Personal information
- Full name: Walter Morris Bradley
- Born: 2 January 1875 Lower Sydenham, Kent
- Died: 19 June 1944 (aged 69) Wandsworth Common
- Batting: Right-handed
- Bowling: Right arm fast

International information
- National side: England;
- Test debut (cap 127): 17 July 1899 v Australia
- Last Test: 16 August 1899 v Australia

Domestic team information
- 1895–1903: Kent
- 1903: London County

Career statistics
| Competition | Test | First-class |
| Matches | 2 | 144 |
| Runs scored | 23 | 956 |
| Batting average | 23.00 | 6.01 |
| 100s/50s | 0/0 | 0/1 |
| Top score | 23* | 67* |
| Balls bowled | 625 | 28,440 |
| Wickets | 6 | 633 |
| Bowling average | 38.83 | 22.65 |
| 5 wickets in innings | 1 | 44 |
| 10 wickets in match | 0 | 10 |
| Best bowling | 5/67 | 9/87 |
| Catches/stumpings | 0/– | 79/– |
- Source: ESPNcricinfo, 10 September 2009

= Bill Bradley (cricketer) =

English cricketer (1875–1944)

Walter Morris Bradley (2 January 1875 – 19 June 1944), known as Bill Bradley, was an English amateur cricketer who played in two Test matches in 1899. He played for Kent County Cricket Club between 1895 and 1903.

==Early life==
Bradley was born at Sydenham in what was then part of Kent in 1875. He was the son of Walter George and Emma Amelia (Morris) Bradley; his father worked as a grocer, wine merchant and post master in Sydenham. Bradley was equated at Alleyn's School in Dulwich where he was in the school cricket XI for two seasons. He worked as a clerk for Lloyd's Register and played cricket for the firm where he was spotted and asked to play for Kent after taking six wickets in six balls in a match in 1895.

==Cricket==
After taking nine wickets in a trial match for The Mote, Bradley made his county debut against Somerset at Blackheath. After taking a single wicket on debut he was retained for the matches in Canterbury Cricket Week, taking two five-wicket hauls in matches against Warwickshire and Yorkshire. He was awarded his county cap. According to his Wisden obituary, Bradley "became a protégé of Lord Harris", playing regularly for Kent between 1895 and 1903.
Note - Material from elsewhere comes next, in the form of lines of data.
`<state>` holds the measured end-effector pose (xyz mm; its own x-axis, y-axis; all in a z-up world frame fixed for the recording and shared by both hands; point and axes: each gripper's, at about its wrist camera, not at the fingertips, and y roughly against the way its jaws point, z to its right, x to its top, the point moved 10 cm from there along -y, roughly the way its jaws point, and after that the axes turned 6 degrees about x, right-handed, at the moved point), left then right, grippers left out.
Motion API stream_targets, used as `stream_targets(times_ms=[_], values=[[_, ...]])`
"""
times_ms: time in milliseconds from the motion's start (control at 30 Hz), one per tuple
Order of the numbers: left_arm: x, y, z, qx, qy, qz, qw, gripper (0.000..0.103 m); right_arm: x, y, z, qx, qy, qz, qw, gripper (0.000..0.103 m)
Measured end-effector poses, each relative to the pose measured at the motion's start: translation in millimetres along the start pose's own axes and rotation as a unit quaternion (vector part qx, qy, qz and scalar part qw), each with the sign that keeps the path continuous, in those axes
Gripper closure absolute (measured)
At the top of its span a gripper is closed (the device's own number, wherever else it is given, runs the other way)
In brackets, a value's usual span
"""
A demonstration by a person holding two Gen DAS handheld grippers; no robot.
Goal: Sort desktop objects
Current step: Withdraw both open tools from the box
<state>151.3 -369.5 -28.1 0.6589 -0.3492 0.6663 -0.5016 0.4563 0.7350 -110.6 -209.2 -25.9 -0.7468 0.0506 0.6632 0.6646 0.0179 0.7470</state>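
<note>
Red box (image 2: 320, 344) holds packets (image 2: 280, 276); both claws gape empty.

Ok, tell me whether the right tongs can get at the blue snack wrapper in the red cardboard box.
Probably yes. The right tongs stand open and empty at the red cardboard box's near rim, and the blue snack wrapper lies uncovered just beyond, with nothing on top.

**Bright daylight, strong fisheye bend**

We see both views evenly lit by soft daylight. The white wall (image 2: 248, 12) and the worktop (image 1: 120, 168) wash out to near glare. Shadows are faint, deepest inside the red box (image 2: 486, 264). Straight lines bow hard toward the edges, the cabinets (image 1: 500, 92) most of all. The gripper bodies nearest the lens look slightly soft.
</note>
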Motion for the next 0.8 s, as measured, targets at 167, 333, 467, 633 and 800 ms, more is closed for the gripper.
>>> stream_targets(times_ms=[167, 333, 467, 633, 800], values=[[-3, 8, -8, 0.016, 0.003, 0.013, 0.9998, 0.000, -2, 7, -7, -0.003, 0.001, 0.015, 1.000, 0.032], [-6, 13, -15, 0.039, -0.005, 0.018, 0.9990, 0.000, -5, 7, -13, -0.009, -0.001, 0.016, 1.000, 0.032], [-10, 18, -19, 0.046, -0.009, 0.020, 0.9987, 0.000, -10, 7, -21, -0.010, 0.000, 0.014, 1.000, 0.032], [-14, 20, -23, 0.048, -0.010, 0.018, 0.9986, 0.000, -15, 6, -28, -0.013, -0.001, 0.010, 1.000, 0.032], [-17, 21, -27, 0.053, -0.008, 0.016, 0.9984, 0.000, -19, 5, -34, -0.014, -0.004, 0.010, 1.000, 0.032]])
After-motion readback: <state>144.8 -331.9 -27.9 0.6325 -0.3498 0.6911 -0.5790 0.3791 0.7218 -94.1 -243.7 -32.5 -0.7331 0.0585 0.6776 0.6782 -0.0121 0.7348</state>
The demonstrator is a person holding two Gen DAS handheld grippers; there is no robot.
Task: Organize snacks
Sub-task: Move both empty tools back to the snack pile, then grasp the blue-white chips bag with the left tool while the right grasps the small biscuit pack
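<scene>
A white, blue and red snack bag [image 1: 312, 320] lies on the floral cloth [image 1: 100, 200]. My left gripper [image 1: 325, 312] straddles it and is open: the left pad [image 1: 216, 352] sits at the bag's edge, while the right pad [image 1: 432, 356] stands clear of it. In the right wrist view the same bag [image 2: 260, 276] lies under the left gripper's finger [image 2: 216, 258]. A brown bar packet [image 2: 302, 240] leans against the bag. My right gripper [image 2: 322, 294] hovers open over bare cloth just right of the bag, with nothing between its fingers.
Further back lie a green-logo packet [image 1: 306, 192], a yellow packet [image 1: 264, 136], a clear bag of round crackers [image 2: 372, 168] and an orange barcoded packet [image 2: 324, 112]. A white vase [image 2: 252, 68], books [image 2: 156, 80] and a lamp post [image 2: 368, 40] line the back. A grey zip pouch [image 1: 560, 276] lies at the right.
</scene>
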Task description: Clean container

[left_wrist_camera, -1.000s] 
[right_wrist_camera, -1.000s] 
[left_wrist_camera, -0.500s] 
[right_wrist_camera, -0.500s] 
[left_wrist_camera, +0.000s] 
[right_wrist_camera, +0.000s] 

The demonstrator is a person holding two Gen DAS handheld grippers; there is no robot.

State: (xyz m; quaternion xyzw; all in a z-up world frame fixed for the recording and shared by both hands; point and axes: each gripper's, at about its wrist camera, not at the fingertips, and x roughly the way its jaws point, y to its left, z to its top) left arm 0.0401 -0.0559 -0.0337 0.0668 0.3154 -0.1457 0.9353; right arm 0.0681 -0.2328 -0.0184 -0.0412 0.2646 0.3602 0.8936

Bradley appeared most regularly between 1899 and 1902, making at least 23 first-class appearances in each season. He took 536 wickets for Kent during his career, taking 10 wickets in a match 10 times and taking three hat-tricks for the county. His final appearances for Kent were on the county's North American tour in September and October 1903 against the Gentlemen of Philadelphia.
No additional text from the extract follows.